Diuretic treatment in decompensated cirrhosis and congestive heart failure: effect of posture.

作者信息

Ring-Larsen H, Henriksen J H, Wilken C, Clausen J, Pals H, Christensen N J

出版信息

Br Med J (Clin Res Ed). 1986 May 24;292(6532):1351-3. doi: 10.1136/bmj.292.6532.1351.

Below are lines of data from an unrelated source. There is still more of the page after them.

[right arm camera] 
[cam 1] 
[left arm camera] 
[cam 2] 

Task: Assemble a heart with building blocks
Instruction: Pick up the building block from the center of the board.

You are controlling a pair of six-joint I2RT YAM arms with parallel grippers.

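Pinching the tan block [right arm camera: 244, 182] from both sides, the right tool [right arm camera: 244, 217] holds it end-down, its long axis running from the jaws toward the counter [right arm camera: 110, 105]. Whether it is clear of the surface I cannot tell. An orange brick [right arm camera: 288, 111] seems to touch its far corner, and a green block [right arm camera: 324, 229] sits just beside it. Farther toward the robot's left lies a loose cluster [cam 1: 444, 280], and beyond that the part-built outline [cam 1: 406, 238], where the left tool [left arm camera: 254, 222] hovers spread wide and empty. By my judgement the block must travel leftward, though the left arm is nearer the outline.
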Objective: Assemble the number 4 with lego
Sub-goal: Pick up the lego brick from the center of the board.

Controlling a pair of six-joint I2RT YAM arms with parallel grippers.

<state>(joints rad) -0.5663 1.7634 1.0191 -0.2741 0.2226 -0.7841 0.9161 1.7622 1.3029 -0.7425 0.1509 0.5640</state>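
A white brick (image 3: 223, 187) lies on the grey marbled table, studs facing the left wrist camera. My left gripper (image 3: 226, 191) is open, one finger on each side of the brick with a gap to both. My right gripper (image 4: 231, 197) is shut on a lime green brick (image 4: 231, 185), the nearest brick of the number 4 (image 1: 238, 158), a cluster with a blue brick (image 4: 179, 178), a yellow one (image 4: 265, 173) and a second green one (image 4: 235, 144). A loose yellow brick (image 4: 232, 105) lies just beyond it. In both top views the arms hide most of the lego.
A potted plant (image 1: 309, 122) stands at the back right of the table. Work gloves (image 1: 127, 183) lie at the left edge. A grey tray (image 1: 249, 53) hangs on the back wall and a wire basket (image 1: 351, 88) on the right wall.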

DOI:10.1136/bmj.292.6532.1351
PMID:3085844
原文链接:https://pmc.ncbi.nlm.nih.gov/articles/PMC1340364/
Abstract

The diuretic effect of the supine position was evaluated in six patients with cirrhosis and ascites and six with congestive cardiac failure. After fasting overnight in bed the patients received bumetanide 1 mg intravenously and were then immediately randomly assigned to either bed rest in the supine position or normal daily activity in the upright position for the next six hours. Two days later the procedure was repeated, the patients being assigned to the other posture. The diuretic response was similar in patients with heart failure and cirrhosis, and was significantly greater in the supine than in the upright position: mean 1133 v 626 ml/6 h (p less than 0.01). The natriuresis was similarly larger during recumbency: mean sodium 96 v 45 mmol(mEq)/6h (p less than 0.01), and the excreted potassium in six hours was similar in both postures. The glomerular filtration rate was 100 and 66 ml/min (p less than 0.01) and heart rate 76 and 83 beats/min (p less than 0.01) in the supine and upright positions respectively. Plasma concentrations of noradrenaline, renin, and aldosterone were all raised even when the patient adopted the supine position, and a further significant rise was observed during the upright position. The results suggest that the attenuated response to intravenous bumetanide in the upright position and during normal daily activity may be due to the activation of several homeostatic mechanisms that may reduce the excretion of water and salt.

摘要

对6例肝硬化腹水患者和6例充血性心力衰竭患者评估了仰卧位的利尿作用。患者在床上过夜禁食后,静脉注射布美他尼1毫克,然后立即随机分为仰卧位卧床休息或直立位正常日常活动,持续6小时。两天后重复该操作,患者改为另一种姿势。心力衰竭和肝硬化患者的利尿反应相似,且仰卧位时的反应明显大于直立位:平均为1133比626毫升/6小时(p<0.01)。卧位时的利钠作用同样更大:平均钠排泄量为96比45毫摩尔(mEq)/6小时(p<0.01),两种姿势下6小时内的钾排泄量相似。仰卧位和直立位时的肾小球滤过率分别为100和66毫升/分钟(p<0.01),心率分别为76和83次/分钟(p<0.01)。即使患者采取仰卧位,去甲肾上腺素、肾素和醛固酮的血浆浓度也均升高,且直立位时观察到进一步显著升高。结果表明,直立位及正常日常活动期间对静脉注射布美他尼的反应减弱可能是由于几种稳态机制的激活,这些机制可能会减少水和盐的排泄。